Incredible as it may seem, it is Trump, not any Democrat, that is experimenting with limited Medicare For All, covering all coronavirus-related expenses, while Biden promises to veto any Medicare For All bill that reaches his desk as president, and Pelosi advocates subsidizing COBRA benefits, which would keep parasitic HMOs at the forefront of health-care delivery during a global pandemic. And it is Trump and the Republicans that offered the larger direct cash payments to Americans, while Pelosi initially opposed them, then blathered about “means testing” token financial help.

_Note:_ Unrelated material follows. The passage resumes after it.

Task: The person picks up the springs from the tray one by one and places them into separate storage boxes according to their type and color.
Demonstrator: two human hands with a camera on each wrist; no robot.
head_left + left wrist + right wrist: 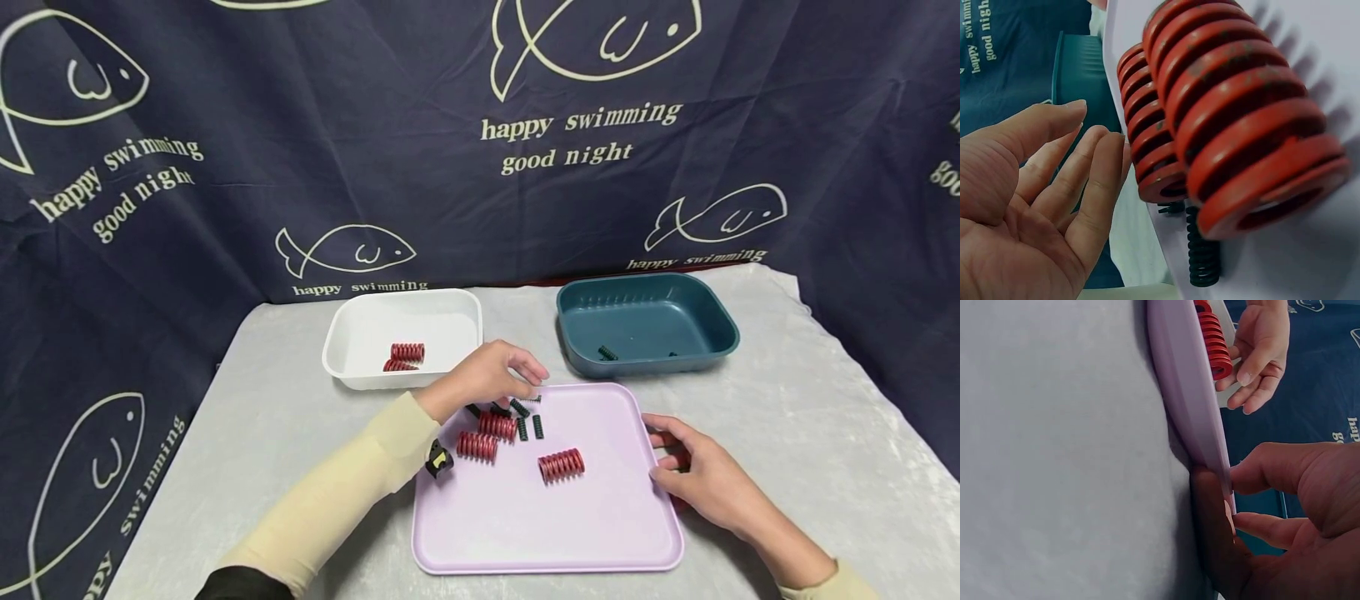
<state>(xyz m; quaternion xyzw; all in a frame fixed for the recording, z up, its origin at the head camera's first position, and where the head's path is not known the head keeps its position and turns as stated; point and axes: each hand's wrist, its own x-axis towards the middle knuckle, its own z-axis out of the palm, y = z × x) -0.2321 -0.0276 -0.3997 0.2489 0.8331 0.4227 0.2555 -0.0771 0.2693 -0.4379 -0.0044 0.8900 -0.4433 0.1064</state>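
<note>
A lilac tray (555, 529) lies in front with three thick red coil springs (562, 466) on it. Several small dark green springs (537, 427) are gathered near its far edge. My left hand (491, 372) hovers over that edge beside the green springs, its fingers loosely bent. Nothing shows between thumb and fingertips in the left wrist view, where two red springs (1247, 119) stand close to the hand. With my right hand (701, 475) I pinch the tray's right rim, the thumb on one side and fingers on the other.
Behind the tray on the left stands a white bin (341, 367) with two red springs inside. A teal bin (723, 337) at the back right holds a few small dark springs. A navy fish-print curtain (450, 192) hangs behind the grey tablecloth (810, 400).
</note>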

So if there is any hope for achieving universal basic income and Medicare For All, it rests with Trump, not the Democrats, who are ideologically opposed to populist concessions. Lacking ideological convictions, the president can afford to indulge a little democracy, especially if it extends his political life.

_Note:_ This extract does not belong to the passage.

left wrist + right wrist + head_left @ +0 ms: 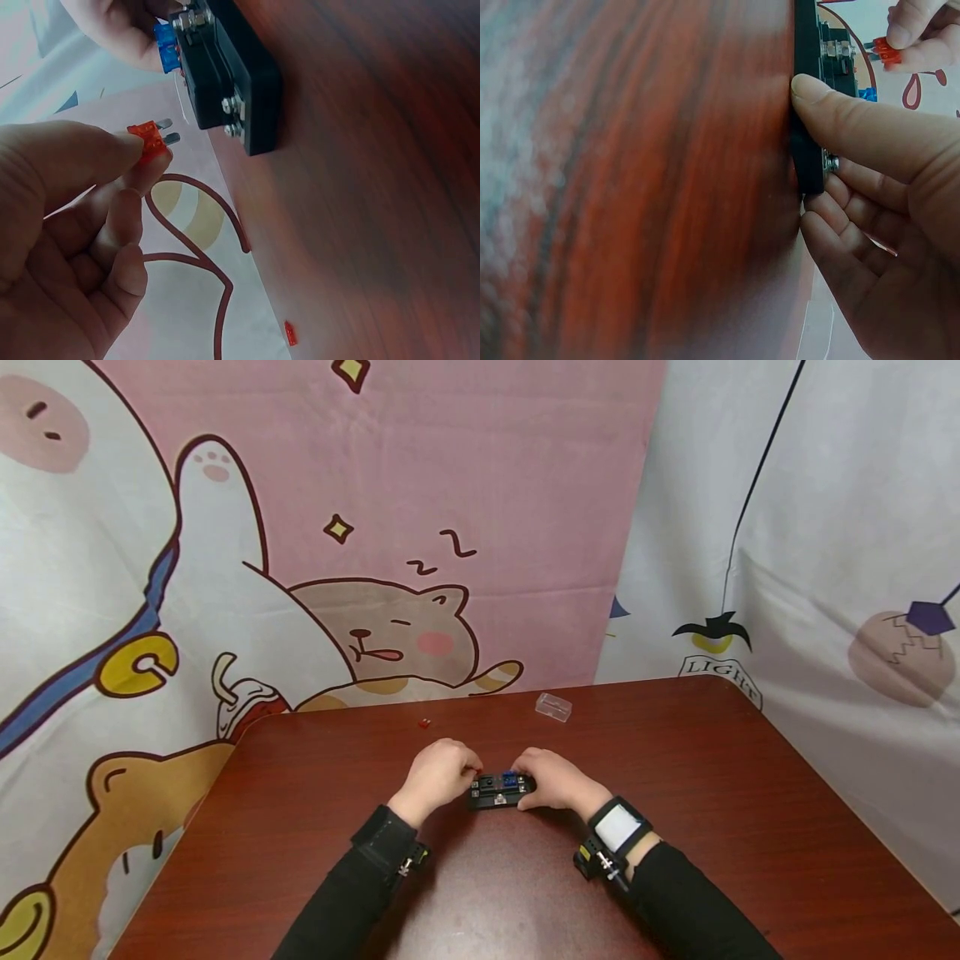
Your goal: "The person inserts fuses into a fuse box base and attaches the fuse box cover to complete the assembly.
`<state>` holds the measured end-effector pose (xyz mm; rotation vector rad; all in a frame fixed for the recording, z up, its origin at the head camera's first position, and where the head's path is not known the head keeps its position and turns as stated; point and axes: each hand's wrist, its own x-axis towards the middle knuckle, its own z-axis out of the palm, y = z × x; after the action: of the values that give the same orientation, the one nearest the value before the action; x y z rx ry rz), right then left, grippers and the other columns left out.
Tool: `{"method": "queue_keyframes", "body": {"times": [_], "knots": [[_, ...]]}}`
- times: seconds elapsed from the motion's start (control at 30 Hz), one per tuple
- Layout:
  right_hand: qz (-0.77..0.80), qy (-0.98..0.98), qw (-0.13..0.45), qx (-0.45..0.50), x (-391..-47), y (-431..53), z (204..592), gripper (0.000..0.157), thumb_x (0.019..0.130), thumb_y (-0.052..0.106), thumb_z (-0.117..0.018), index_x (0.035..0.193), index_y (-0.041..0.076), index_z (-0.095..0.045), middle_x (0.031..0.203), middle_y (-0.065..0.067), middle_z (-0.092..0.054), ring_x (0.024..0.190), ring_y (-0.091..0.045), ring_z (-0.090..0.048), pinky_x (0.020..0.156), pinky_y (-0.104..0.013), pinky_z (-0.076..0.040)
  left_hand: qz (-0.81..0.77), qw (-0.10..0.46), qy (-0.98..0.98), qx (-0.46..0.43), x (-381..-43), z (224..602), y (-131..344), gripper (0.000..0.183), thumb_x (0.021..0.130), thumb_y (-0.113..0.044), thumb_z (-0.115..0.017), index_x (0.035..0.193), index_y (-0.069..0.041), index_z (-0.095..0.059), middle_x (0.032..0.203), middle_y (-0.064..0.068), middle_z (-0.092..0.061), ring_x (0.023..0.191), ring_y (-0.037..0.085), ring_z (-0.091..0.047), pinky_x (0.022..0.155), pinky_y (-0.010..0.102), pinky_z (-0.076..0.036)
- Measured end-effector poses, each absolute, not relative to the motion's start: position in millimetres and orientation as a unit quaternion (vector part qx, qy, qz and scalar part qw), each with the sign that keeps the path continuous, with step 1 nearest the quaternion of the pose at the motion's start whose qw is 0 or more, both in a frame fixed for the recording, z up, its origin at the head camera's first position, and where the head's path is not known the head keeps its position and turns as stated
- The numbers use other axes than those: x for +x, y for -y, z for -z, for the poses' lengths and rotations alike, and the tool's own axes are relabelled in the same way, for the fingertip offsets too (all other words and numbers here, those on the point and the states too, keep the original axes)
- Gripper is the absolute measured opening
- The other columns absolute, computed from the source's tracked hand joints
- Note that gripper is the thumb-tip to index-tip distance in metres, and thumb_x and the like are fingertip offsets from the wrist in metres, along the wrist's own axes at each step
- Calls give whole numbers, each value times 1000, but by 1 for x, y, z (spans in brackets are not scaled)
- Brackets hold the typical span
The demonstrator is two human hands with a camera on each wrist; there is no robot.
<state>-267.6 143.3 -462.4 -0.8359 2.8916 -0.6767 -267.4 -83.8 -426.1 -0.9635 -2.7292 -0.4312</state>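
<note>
Between thumb and fingertip my left hand (pixel 441 770) pinches a red blade fuse (pixel 148 140), its two metal prongs pointing toward the black fuse block (pixel 247 82). In the left wrist view the fuse is apart from the block. My right hand (pixel 557 778) grips the block's right end, thumb along the near side and fingers behind, as the right wrist view shows. On top of the block sit blue fuses (pixel 511 778), and metal screw terminals (pixel 232 105) stick out along its edge.
A second red fuse (pixel 424 723) lies on the brown table (pixel 315 827), behind and left of the hands. Toward the back edge stands a clear plastic box (pixel 553 707). A printed cloth (pixel 525 485) hangs behind the table.
</note>
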Motion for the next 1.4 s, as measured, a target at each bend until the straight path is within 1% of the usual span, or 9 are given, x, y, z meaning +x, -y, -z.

Nor is it entirely clear that Trump is worse than the Democrats on foreign policy. As Matt Taibbi noted in a recent podcast, he lacks an infatuation with launching new wars, unlike Hillary Clinton, and he sensibly advocates that the U.S. “get along” with Russia, as opposed to the Democrats’ approach of aggressively promoting regime change via belligerent confrontation and a steady stream of insults directed at Vladimir Putin (HRC compares him to Hitler). Furthermore, Trump, much to the consternation of Democratic leaders, favors a diplomatic solution between North and South Korea, which he may yet achieve, while Democrats prefer issuing threats and ultimatums in hopes of forcing North Korea to unilaterally disarm. In short, with two nuclear adversaries Trump favors diplomacy, while the Democrats prefer adolescent bullying and an attendant risk of nuclear war. Who’s the dummy?
Finally, what is the point of keyboard revolutionaries like Chomsky lecturing the non-voting population about the meaning of its voting behavior? These people (44% of the electorate in 2016) are in the bottom half of the wealth pyramid, that is, the most exploited part of the population, and they will continue to be no matter who wins in November. As Biden himself told rich donors last year: “Nothing would fundamentally change” (in a Biden administration). So why should non-voters worry about the end of the world when their lives will remain a pitiless struggle to make it to the end of the month?

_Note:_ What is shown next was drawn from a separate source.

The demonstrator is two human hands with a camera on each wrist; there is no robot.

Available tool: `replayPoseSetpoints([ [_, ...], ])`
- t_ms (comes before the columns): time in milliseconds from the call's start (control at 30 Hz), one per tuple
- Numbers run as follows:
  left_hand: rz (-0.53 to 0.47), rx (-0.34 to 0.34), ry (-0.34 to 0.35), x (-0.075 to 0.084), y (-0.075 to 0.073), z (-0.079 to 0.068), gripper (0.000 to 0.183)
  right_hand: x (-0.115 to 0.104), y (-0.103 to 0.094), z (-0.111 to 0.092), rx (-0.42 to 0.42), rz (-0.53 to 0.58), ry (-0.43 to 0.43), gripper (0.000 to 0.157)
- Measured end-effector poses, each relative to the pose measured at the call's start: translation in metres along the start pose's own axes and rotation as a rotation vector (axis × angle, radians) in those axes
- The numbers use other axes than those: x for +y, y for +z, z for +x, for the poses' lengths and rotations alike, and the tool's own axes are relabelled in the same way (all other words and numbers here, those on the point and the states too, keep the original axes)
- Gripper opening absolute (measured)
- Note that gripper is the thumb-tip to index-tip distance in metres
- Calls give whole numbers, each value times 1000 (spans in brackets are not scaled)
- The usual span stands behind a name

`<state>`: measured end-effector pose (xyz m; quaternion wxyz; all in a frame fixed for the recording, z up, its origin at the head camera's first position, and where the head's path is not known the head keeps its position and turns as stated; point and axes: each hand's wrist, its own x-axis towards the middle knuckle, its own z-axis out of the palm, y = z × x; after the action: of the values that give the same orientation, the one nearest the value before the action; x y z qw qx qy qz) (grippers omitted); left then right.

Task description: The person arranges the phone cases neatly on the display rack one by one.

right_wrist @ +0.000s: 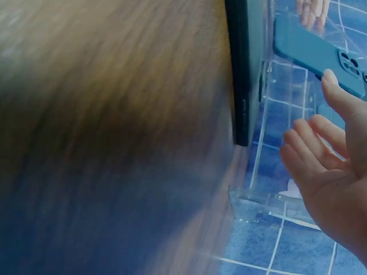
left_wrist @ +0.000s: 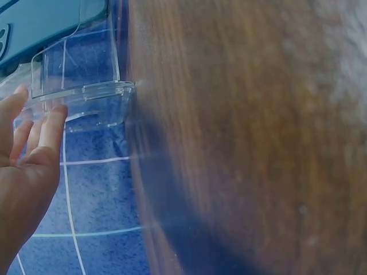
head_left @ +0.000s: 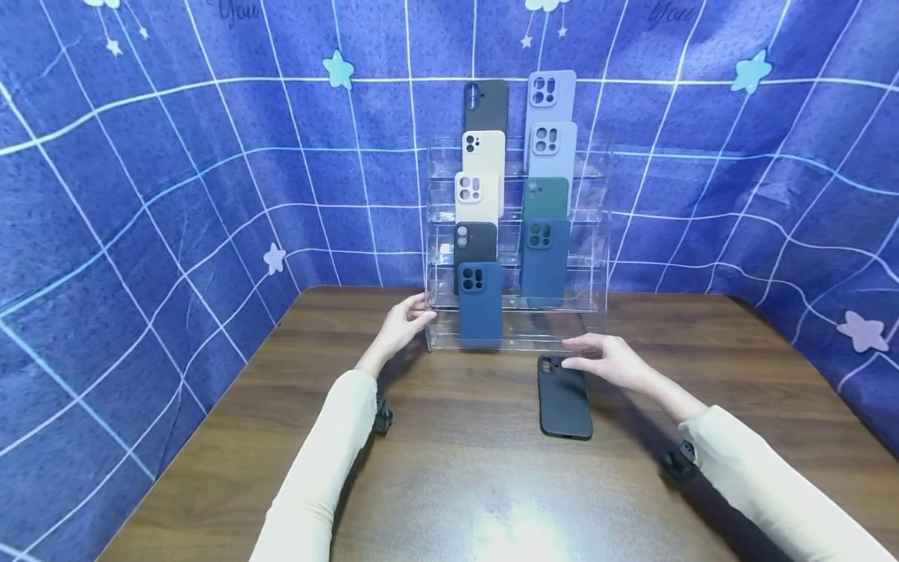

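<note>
A clear acrylic tiered stand holds phone cases in two columns. At its lower left edge is my left hand, thumb in front, fingers loosely extended; in the left wrist view the fingertips meet the stand's clear edge. A black phone case lies on the table before the stand, camera cutout toward it. My right hand hovers over its upper end, thumb and fingers apart with nothing between them. The right wrist view shows that black case edge-on beside the relaxed hand.
The left column runs from a black case at the top to a blue case at the bottom. Lilac cases, a green case and a blue case fill the right column. A blue grid-patterned curtain surrounds the wooden table.
</note>
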<state>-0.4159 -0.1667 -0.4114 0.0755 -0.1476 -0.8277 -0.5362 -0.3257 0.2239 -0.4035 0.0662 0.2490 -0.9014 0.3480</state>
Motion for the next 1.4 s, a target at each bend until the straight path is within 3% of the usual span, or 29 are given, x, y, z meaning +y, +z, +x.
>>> replayPoseSetpoints([
  [200,-14,5,-7,-2,-1,0,52,8,3,-3,-108,-48,56,56],
  [367,-45,-4,-14,-3,1,-1,53,10,5,-6,-143,-30,84,62],
  [700,-51,-8,-15,-5,2,-1,55,12,9,-7,-121,10,81,63],
  [1033,-73,-8,-29,-3,1,-1,55,12,11,-7,-68,-26,69,63],
  [1367,-56,-7,2,-4,1,-4,56,9,11,-9,-133,-58,120,72],
  [1400,-72,0,30,-6,1,-4,56,9,11,-9,-136,-57,121,71],
])
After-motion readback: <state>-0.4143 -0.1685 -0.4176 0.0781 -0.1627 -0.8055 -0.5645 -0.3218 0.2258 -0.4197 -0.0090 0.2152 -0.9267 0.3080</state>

Of course, all this assumes that there are actually going to be elections in November. There may not be. With a deeply corrupt DNC constantly rigging and even canceling primary elections (New York), Trump has the perfect pretext to cancel the general elections. If he ends up ruling extra-constitutionally, thank a Democrat.
Postscript: Years ago, philosopher Alan Watts referred to a study on schizophrenia that may be an ideal illustration of our voting plight. An experiment forced dogs to discriminate between an oval and a circle. Failure to do so resulted in an electric shock. Gradually, the oval was widened until it became nearly indistinguishable from the circle. At that point the dogs suffered the equivalent of a nervous breakdown, as there was no way for them to avoid getting a shock. Chomsky’s “rational” solution to this dilemma is to teach the dogs to look through a microscope. Not very helpful.
Michael K. Smith is a political writer who co-blogs with Frank Scott at www.legalienate.blogspot.com.